# Tutorial For Annotation import and agreement (WIP)

This is the skeleton of a tutorial. Currently planning to finish tutorial by the end of April.

## Import functionality

The AnnotationAggregator class is designed to help with import of different file formats into spacy and dataframe objects, which are frequently used in NLP/datascience communities.

In [1]:
import spacy
import medspacy
import pandas
import sys
sys.path.insert(1, '../AnnotationAggregator/')
import AnnotationAggregator as AA

### Spacy import

We'll start by creating some example spacy annotations and printing the extracted entities.

In [2]:
#!python -m spacy download en_core_web_sm
#!python -m spacy download en_core_web_md

nlp1 = spacy.load("en_core_web_sm")
nlp2 = spacy.load("en_core_web_md")

#Note for development: Get better examples or make my own entities
doc1 = nlp1("Last year, I traveled to Dustin, Dallas, and Atlanta.")
doc2 = nlp2("Last year, I traveled to Dustin, Dallas, and Atlanta.")

print('doc1.ents: ',doc1.ents)
print('doc2.ents: ',doc2.ents)

doc1.ents:  (Last year, Dustin, Dallas, Atlanta)
doc2.ents:  (Last year, Dustin, Dallas, Atlanta)


Annotation Aggregator class objects can be initialized with no parameters. (Note that currently if you are using dataframe object you must include dataframes during instantiation of the object -- this will be changed in an update very soon to work similarly to other inputs)

In [3]:
Agg = AA.AnnotationAggregator()

To add spacy documents with entities or spans with spangroups, use the 'add_spacyDocs' method.

In [4]:
Agg.add_spacyDocs([doc1])
Agg.add_spacyDocs([doc2])

Now let's see what is stored in the 'Agg' object. Note that getter information is always stored as dictionaries, with the key generally specifying a group of documents.

In [5]:
Agg.get_spacy_docs().keys(), Agg.get_raw_df().keys(), Agg.get_text().keys()

(dict_keys(['spacyDoc_set1', 'spacyDoc_set2']),
 dict_keys(['spacyDoc_set1', 'spacyDoc_set2']),
 dict_keys(['0']))

In [6]:
Agg.get_spacy_docs()['spacyDoc_set1']

{'0': Last year, I traveled to Dustin, Dallas, and Atlanta.}

In [7]:
Agg.get_raw_df()['spacyDoc_set1']

Unnamed: 0,DocID,annotatedSpan,spanStartChar,spanEndChar,spanLabel
0,0,Last year,0,9,DATE
1,0,Dustin,25,31,GPE
2,0,Dallas,33,39,GPE
3,0,Atlanta,45,52,GPE


In [8]:
Agg.get_text()['0']

'Last year, I traveled to Dustin, Dallas, and Atlanta.'

### Ehost import

Put list of ehost filepaths in this method. Each path will be set aside as it's own group of documents.

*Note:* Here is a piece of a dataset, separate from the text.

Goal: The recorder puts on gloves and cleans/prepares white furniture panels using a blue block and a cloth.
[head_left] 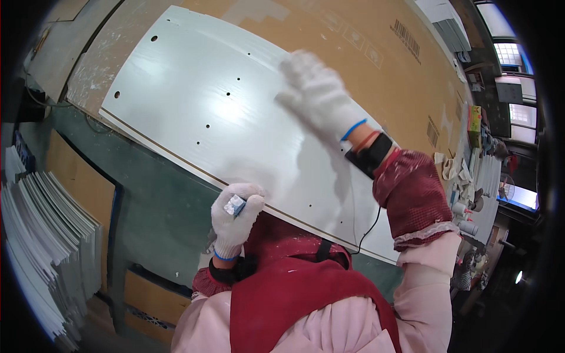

First the code will import the files as spacy documents, then dataframes. You can access both using the above functions.

Note that Ehost functions here rely on the ehost-io package. You can download using the below cell. For more extensive use cases and documentation of this code, see https://github.com/medspacy/medspacy_io

In [10]:
##Need to have example ehost file to import

In [None]:
#!pip medspacy-io

In [15]:
#Agg.add_ehost_files(annot_dirs=***PUT list of filepaths here***)

In [None]:
##Agg.get_raw_df()

## Agreement (Performance)

Now that data formats are imported, lets see all pairwise agreements/performance between each set of documents. Note that the formal metrics and agreement dataframe are stored by the name of each set of documents, separated by a hyphen. 'get_agreement_metrics()' has an inner dictionary for each pair, for different metrics.

In [14]:
Agg.get_agreement_dict().keys() , Agg.get_agreement_metrics().keys()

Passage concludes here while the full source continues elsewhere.